Ich seufzte tief und hätte am liebsten mit den Schultern gezuckt und keine Ahnung gesagt, was aber einfach nicht mehr stimmte. Mein Plan stand- jetzt musste ich nur noch dazu stehen und das fiel mir- gerade nach der Attacke meiner Großmutter- wirklich schwer. „Ich will zum Berufskolleg."

„Und dann Fachabi?" Lukas Augen leuchteten begeistert auf und ich musste wirklich alles an Mut zusammenpacken, was übrig war.

„Vollabi." Meine Zunge klebte bei dem Wort fast am Gaumen fest und Lukas Augen wurden immer größer.

„Extrem cool, Kim.", sagte er dann und lächelte fast stolz.

Ich schob meine Hände in die weiten Ärmel meines Pullovers und konnte nicht anders, als ihn flehentlich anzusehen. „Kein Wort zu irgendwem, okay?"

„Warum denn das nicht?" Er zwickte mir sachte in die Schulter. „Das sind gute Neuigkeiten. Wer soll sich darüber ärgern? Du traust dich was und am Ende hast du Abi. Da kann es keine geteilte Meinung zu geben."
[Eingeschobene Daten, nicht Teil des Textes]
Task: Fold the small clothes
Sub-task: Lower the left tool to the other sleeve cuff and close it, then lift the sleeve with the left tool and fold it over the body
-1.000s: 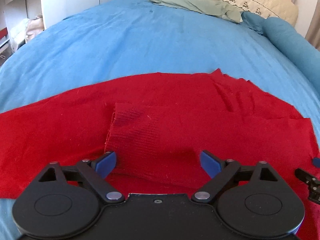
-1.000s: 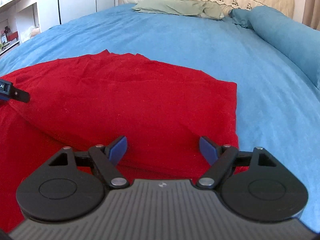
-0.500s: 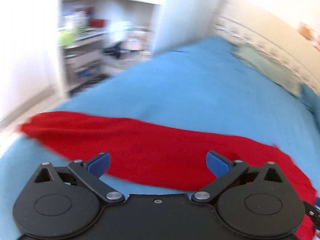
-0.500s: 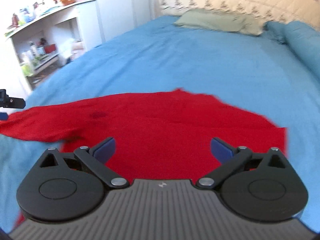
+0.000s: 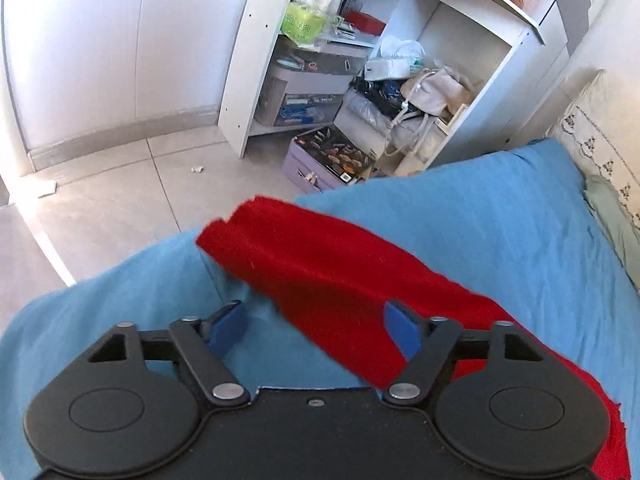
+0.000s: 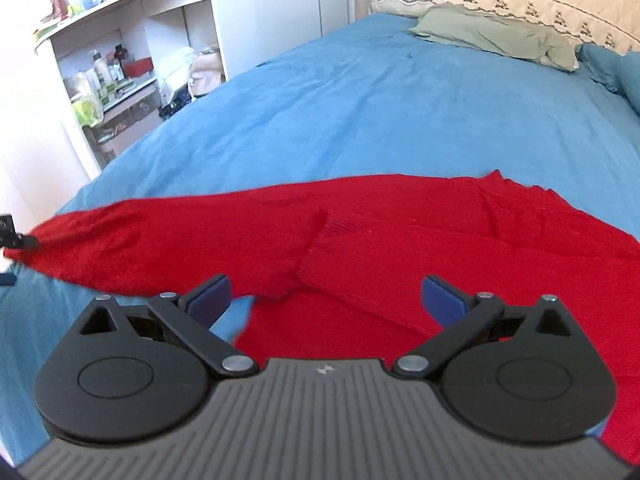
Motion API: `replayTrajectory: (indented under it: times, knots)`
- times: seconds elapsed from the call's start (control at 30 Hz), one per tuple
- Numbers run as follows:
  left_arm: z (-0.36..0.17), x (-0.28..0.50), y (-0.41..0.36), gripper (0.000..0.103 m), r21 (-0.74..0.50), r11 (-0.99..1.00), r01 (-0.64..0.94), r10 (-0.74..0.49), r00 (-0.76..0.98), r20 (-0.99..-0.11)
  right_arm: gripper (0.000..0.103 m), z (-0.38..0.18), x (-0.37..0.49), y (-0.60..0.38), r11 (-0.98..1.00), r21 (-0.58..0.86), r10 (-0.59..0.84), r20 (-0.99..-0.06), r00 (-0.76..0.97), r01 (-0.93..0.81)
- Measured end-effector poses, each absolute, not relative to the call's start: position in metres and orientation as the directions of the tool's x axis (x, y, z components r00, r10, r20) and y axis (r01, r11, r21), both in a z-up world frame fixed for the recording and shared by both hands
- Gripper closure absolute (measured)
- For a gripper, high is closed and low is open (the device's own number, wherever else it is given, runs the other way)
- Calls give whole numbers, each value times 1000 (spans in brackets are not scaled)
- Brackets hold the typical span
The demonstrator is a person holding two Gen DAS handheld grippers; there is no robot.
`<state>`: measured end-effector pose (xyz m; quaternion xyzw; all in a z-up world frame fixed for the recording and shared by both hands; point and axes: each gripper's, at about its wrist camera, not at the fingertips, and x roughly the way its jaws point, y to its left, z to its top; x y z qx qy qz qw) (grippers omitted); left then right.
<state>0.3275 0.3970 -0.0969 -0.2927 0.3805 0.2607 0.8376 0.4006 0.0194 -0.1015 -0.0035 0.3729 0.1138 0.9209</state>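
Swinging off the folded middle of the one red knitted garment (image 5: 340, 280), both grippers now hang over its outstretched sleeve on the blue bedspread (image 5: 500, 208).
Left wrist view: the left gripper (image 5: 314, 330), earlier over the cuff fold, now faces one white shelf unit (image 5: 400, 60); its jaws have just been narrowing, sleeve between them, unpinched. Right wrist view: the right gripper (image 6: 326, 298) stands wide, empty, above the garment's body; one green pillow (image 6: 496, 34) lies beyond.
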Motion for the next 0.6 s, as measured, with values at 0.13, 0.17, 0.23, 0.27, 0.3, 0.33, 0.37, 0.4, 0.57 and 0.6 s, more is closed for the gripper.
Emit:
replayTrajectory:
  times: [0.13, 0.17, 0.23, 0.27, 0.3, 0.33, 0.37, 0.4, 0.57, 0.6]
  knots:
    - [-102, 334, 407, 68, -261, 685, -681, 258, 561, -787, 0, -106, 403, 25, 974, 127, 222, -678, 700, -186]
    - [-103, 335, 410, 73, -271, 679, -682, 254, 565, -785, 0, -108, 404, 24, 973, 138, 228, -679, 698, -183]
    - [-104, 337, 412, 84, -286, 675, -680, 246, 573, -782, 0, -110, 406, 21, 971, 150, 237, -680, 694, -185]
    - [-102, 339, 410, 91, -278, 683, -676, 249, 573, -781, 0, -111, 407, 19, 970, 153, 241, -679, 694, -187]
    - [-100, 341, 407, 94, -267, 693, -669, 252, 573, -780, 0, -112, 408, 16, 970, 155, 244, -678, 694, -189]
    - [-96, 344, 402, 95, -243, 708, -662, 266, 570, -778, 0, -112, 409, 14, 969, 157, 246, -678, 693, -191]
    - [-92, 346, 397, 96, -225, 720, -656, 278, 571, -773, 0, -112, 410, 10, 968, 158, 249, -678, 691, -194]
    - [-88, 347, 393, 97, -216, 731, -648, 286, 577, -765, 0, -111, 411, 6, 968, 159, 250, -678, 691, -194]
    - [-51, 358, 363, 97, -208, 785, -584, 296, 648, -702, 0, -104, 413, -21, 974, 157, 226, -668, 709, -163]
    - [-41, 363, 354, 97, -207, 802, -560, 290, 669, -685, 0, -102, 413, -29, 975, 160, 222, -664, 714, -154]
„Hoffentlich habe ich am Ende Abi.", versuchte ich ihn in seinem Enthusiasmus zu bremsen, während ich die Arme um meinen Oberkörper schlang, die Hände immer noch in den Pulloverärmeln verborgen. „Außerdem muss ich das ganze noch ein bisschen sacken lassen." Wie um das zu bekräftigen holte ich tief Luft, bevor ich meine Knie an den Körper zog und meine Arme fest um meine Knie schlang. Ich war müde und durch und hatte den Eindruck, der gestrige Abend und die Unsicherheit der letzten Monate hätte alles an Kraft aus mir herausgesogen, was nach der Zeit in München noch übrig gewesen war; und München hatte richtig an mir gezogen- und während ich meine Stirn auf meine Knie ablegte und die Augen schloss, schaffte ich es, mir das einzugestehen. Und als das erstmal in mein Bewusstsein gesickert war, machte sich eine weitere Erkenntnis in mir breit, die mich mit einer Wucht traf, auf die ich nicht vorbereitet war: vielleicht hatte ich im letzten Jahr einfach nicht funktionieren können. Vielleicht war es irgendwie okay, dass ich es nicht gepackt hatte und vielleicht hatte es erstaunlich wenig mit dem Reiten an sich zu tun.